Search strategy, selection of studies and data extraction

The design of keywords allowed us to search a range of digital databases, including PubMed, Cochrane Library, Web of Science and Google Scholar, for articles published in English up until May 2016. This study used a subject and text word strategy, as follows: ‘melanoma or melanotic cancer or black cancer’, ‘RASSF1A or Ras association domain family 1 A or RASSF1’, ‘methylation or hyper-methylation or epigenetic’. The included articles satisfy the following criteria: (1) original study and the melanoma patent had to be based on clinical diagnosis; (2) the subjects in every study included melanoma cancer samples and normal controls (blood/tissue of healthy person, or adjacent cancer normal tissue); (3) the RASSF1A methylation frequency had to be include in case and control groups of every study; (4) the papers were written in English. The exclusion criteria were as follows: (1) cell or animal experiments, and letters, review papers, commentaries; (2) no controlled clinical observational studies in the study; (3) the RASSF1A gene promoter region was not contained the CpG island A (737bp, containing 85 CpG dinucleotides) [1719] (4) not included RASSF1A gene promoter methylation and/or melanoma.

Chihao Shao and Haili Li independently reviewed the selected studies used the above selection standards extracted the data.

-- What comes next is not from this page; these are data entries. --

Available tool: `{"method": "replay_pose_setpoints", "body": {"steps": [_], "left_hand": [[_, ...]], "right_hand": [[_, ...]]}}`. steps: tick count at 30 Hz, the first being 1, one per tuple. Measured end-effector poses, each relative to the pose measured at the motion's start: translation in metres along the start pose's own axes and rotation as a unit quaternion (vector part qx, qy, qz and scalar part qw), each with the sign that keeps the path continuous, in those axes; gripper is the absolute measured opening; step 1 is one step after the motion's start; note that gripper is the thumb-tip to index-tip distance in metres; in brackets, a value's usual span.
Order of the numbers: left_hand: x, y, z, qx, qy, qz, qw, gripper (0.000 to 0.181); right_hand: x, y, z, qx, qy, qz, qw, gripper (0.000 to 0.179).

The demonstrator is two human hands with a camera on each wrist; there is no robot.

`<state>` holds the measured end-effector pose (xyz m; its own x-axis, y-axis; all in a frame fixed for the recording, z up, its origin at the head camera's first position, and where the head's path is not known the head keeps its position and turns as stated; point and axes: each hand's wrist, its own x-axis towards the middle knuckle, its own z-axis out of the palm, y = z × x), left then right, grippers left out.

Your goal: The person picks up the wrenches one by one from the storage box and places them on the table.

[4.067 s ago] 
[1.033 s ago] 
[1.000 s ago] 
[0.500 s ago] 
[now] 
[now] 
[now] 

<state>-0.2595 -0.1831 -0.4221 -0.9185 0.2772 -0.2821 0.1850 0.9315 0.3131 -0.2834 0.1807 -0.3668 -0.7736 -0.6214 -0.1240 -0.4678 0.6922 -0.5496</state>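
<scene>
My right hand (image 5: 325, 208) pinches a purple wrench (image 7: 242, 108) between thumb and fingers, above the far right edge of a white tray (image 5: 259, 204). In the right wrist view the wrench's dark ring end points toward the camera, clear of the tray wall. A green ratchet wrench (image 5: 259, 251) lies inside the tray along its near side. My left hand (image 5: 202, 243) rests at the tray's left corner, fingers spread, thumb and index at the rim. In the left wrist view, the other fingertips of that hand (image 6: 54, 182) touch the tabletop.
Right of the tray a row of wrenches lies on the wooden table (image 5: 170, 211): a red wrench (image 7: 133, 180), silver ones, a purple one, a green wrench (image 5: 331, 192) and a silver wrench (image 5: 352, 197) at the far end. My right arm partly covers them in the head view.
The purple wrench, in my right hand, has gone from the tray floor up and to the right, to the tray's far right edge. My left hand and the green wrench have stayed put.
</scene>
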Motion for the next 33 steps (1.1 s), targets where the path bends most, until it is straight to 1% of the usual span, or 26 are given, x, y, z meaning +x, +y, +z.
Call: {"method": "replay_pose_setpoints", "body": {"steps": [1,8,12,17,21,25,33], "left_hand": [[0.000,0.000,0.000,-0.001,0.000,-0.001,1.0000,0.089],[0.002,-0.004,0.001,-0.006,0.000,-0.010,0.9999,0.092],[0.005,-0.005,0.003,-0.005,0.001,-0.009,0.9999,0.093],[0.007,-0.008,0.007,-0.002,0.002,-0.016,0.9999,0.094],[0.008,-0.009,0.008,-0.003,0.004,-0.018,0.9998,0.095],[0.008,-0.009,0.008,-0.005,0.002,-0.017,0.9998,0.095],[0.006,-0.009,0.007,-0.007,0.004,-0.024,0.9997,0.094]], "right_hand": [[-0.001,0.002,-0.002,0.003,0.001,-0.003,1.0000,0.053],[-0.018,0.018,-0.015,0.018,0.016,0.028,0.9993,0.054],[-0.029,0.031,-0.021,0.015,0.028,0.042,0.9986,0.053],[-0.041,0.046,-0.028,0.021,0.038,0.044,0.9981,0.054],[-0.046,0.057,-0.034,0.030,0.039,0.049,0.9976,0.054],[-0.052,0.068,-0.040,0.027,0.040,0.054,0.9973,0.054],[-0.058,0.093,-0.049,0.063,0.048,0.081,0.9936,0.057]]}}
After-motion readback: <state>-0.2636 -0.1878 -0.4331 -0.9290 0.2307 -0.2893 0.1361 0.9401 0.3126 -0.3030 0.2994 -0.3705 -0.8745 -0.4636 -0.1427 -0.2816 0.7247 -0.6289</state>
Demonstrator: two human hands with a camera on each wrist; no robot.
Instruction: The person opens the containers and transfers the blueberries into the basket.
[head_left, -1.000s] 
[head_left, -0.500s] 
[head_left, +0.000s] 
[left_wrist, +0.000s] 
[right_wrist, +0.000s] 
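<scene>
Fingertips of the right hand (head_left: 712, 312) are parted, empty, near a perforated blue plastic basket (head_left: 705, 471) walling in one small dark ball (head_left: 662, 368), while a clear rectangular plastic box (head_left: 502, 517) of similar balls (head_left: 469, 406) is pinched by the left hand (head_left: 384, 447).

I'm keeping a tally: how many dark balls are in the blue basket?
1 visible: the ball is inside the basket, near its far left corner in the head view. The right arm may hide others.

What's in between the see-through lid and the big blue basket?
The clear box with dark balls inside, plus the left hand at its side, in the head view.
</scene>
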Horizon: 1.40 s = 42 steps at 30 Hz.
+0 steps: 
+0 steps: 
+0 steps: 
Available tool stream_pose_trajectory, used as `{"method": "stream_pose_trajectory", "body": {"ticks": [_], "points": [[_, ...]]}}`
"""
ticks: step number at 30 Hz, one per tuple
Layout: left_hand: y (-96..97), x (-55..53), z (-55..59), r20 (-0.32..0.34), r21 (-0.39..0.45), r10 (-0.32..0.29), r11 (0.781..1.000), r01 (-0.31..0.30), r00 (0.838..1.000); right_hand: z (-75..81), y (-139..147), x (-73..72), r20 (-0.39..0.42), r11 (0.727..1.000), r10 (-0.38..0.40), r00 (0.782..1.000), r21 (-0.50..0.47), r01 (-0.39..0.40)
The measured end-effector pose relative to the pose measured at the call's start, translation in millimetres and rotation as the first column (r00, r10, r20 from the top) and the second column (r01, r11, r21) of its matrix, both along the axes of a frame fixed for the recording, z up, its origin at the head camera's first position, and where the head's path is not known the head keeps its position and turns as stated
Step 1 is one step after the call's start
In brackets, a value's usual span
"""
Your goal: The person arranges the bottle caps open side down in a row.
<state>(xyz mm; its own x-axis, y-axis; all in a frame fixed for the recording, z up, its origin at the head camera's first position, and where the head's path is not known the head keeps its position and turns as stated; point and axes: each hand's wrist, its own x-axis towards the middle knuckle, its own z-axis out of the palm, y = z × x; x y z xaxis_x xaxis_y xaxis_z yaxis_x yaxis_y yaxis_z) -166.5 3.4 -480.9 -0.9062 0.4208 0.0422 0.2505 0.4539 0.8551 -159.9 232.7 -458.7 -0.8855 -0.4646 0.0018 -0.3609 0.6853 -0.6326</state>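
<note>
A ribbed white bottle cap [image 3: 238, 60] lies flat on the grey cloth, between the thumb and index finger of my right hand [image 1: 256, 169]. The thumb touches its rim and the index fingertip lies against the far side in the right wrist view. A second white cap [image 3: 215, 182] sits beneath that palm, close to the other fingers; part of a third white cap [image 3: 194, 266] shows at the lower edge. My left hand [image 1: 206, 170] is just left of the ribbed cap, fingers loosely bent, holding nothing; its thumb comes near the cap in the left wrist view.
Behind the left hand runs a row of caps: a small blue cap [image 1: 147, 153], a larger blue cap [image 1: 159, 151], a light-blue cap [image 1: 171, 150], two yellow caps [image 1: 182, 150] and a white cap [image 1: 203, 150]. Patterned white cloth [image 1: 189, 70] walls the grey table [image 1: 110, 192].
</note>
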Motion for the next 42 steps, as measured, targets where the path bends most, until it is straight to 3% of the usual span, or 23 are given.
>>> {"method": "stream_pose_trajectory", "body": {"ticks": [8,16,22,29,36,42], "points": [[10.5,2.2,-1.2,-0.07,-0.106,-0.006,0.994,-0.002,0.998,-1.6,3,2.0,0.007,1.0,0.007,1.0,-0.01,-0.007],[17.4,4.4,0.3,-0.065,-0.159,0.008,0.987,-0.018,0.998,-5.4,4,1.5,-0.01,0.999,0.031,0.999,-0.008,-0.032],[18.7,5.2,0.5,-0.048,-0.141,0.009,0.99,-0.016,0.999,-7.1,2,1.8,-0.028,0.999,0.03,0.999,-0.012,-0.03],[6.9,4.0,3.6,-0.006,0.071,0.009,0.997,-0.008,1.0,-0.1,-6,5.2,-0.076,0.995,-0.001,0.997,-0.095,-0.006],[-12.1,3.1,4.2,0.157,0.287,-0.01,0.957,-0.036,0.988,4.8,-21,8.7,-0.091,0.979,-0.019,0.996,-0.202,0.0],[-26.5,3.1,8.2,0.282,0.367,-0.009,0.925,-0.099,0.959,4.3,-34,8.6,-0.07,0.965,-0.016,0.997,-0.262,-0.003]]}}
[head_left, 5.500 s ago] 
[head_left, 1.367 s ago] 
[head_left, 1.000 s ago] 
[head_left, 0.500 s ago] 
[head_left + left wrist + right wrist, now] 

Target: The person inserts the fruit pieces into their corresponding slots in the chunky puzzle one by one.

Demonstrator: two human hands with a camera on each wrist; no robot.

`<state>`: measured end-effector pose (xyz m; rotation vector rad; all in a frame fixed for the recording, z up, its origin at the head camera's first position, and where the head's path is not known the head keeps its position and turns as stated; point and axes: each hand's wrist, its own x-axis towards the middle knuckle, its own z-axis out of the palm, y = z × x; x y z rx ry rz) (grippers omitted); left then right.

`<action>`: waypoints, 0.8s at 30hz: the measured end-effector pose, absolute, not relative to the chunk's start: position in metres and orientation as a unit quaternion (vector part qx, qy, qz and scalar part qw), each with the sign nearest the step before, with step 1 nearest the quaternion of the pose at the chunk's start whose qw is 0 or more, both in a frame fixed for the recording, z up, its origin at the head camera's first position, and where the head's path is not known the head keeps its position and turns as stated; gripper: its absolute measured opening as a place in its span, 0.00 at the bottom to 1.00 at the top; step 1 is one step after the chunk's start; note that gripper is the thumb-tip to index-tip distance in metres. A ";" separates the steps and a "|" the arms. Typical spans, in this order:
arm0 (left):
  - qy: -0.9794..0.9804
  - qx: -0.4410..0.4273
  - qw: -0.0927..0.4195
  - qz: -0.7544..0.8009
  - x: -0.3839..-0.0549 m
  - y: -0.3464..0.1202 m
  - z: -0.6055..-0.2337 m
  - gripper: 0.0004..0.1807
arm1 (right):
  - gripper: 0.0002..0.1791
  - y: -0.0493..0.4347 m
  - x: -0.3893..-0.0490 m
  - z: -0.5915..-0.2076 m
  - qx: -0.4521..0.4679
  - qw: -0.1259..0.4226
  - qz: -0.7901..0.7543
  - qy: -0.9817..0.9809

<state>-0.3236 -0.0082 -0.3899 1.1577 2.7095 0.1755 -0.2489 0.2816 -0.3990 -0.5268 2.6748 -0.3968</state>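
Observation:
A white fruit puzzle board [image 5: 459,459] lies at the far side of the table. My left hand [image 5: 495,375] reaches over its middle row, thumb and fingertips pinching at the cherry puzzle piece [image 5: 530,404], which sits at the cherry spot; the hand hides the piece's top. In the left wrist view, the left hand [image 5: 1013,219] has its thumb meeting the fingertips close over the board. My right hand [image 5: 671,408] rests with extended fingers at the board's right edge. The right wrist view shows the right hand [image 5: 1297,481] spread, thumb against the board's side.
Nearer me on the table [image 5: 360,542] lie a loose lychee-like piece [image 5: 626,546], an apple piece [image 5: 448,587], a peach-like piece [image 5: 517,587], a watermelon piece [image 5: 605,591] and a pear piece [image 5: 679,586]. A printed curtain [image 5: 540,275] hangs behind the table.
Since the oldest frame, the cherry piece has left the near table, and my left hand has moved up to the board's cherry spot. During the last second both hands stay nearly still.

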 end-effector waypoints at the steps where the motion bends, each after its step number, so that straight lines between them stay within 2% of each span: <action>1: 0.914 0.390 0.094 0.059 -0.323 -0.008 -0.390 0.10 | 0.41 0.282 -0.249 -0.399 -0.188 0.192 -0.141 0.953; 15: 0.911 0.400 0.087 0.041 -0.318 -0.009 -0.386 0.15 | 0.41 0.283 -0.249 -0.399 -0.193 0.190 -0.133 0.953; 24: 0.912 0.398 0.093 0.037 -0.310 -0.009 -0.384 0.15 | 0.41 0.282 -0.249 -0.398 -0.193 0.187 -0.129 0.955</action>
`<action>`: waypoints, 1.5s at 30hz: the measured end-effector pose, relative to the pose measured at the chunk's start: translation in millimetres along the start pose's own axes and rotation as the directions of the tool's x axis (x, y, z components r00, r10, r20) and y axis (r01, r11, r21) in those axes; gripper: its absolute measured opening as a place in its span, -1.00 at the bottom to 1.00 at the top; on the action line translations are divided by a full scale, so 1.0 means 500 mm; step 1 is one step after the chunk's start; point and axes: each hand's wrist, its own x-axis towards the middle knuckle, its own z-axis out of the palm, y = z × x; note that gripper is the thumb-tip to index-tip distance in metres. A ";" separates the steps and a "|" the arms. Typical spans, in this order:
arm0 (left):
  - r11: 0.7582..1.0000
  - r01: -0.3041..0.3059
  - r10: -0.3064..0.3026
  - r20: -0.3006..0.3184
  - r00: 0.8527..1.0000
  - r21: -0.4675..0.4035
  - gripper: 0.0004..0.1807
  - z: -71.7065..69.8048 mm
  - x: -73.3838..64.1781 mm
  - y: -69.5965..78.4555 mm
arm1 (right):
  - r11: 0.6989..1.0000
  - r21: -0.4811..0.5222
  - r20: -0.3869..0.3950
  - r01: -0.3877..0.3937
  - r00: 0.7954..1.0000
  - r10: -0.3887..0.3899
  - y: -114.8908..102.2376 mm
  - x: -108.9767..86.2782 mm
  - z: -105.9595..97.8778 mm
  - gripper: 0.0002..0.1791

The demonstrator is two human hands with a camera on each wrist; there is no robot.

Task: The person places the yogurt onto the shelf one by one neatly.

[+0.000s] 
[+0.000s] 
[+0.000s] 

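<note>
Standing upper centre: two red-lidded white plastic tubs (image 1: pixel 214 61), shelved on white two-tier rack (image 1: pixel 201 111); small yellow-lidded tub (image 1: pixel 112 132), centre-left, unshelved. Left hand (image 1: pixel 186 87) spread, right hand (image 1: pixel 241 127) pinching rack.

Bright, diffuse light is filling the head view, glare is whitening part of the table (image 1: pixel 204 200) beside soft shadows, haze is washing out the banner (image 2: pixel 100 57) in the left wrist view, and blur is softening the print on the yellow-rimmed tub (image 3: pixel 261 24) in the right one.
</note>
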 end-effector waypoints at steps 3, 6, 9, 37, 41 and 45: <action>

Decisions were made and any disagreements regarding decisions were resolved by discussion with Wenru Tang and Xiaoming Wu. The following information was extracted from the studies: the first author’s last name of the paper, the year of publication of the paper, age status of the patients, gender status of the patients, TNM.stage of the patients, the original country of the patients, the method used to examine the RASSF1A gene methylation, the number of RASSF1A gene methylations in individual cases and controls, the primers that were used in the article, among other pieces of information.

Meta-analysis

The data we selected from articles were analyzed and visualized mainly using R (R version 3.2.0) software. The strength of the relationship between RASSF1A gene promoter methylation and the risk of melanoma was measured by the pooled odds ratios (ORs) with a 95% confidence interval (CI). The significance of the pooled OR was determined by the Z-test with a threshold of P<0.05. The Q, H and I2 statistic were used to test the heterogeneity. H>1.5, I2 values over 50% and Chi-squared test values of P≤ 0.1 showed strong heterogeneity among the studies[20]. To explain the heterogeneity of the subgroup differences, we used Tau-squared (τ2) [21]. The data were pooled using a random effects model (H>1.5, I2>50%, P≤0.1) or a fixed effects model (H<1.2, I2≤50%, P>0.1) according to the heterogeneity statistic I2 [21]. When heterogeneity was shown among the included studies, the pooled OR estimates were calculated by a random effects model [21]. Otherwise, a fixed effects model was used [22]. To assess the contributions of single studies to the final results, sensitivity analyses were performed. Generally, Begg’s test and Egger’s test were used to assess funnel plot asymmetry related to reporting publication bias [23, 24]. When Z>1.96, P<0.05 by Begg’s test or P<0.05 according to Egger’s test, we considered the existence of bias, and we used a conventional meta-trim method to re-estimate the effect size.

The extraction and analysis of TCGA data

Information on DNA methylation in cases of melanoma was collected from TCGA project using methylation 450 K dataset [http://cancergenome.nih.gov/]. We also downloaded clinical information on melanoma from TCGA project. The 450 K dataset contained 485,577 probes, and the methylation status of each probe was defined according to the beta-value as follows: the beta-value = intensity value from the methylated bead types/(intensity values from the methylated bead types + intensity value from the unmethylated bead types + 100). If the beta-value≥0.6, complete methylation was considered. If the beta-value≤0.2, complete unmethylation was considered. If the beta-values were between 0.2 and 0.6, the site was considered to be partially methylated. The CpG site was considered methylated when the probe beta-value was greater than the empirical threshold of 0.3 [25].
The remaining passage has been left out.